___ DATASET CONTENT

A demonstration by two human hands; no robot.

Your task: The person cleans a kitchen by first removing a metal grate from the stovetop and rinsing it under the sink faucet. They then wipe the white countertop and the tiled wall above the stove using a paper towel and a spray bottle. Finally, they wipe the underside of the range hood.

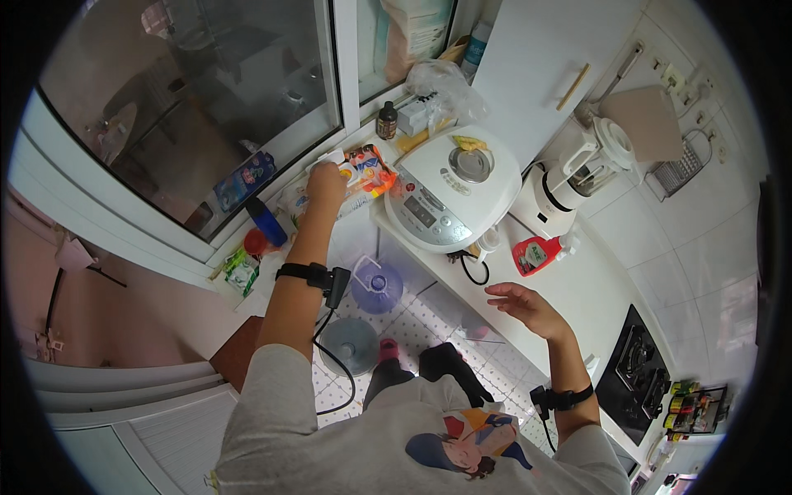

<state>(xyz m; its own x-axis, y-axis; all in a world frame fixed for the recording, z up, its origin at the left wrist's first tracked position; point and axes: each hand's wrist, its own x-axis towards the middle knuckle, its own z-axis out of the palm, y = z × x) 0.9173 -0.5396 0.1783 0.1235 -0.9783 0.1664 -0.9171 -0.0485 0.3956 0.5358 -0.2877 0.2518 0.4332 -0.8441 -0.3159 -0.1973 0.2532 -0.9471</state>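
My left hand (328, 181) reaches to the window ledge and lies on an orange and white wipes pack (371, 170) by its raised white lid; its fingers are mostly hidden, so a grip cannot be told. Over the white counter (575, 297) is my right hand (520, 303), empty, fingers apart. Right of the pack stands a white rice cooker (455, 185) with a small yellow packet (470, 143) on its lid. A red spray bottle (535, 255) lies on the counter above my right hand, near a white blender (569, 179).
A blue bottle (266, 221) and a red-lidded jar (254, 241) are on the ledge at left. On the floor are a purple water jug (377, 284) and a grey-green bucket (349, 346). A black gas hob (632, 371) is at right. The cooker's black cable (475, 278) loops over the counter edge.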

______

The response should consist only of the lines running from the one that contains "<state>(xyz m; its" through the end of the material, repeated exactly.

<state>(xyz m; its own x-axis, y-axis; all in a world frame fixed for the recording, z up, its origin at the left wrist's first tracked position; point and axes: each hand's wrist, its own x-axis towards the middle knuckle, its own z-axis out of the palm, y = z × x) 0.9173 -0.5396 0.1783 0.1235 -0.9783 0.1664 -0.9171 -0.0485 0.3956 0.5358 -0.2877 0.2518 0.4332 -0.8441 -0.3159 -0.1973 0.2532 -0.9471</state>
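My left hand (328, 181) reaches to the window ledge and lies on an orange and white wipes pack (371, 170) by its raised white lid; its fingers are mostly hidden, so a grip cannot be told. Over the white counter (575, 297) is my right hand (520, 303), empty, fingers apart. Right of the pack stands a white rice cooker (455, 185) with a small yellow packet (470, 143) on its lid. A red spray bottle (535, 255) lies on the counter above my right hand, near a white blender (569, 179).
A blue bottle (266, 221) and a red-lidded jar (254, 241) are on the ledge at left. On the floor are a purple water jug (377, 284) and a grey-green bucket (349, 346). A black gas hob (632, 371) is at right. The cooker's black cable (475, 278) loops over the counter edge.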

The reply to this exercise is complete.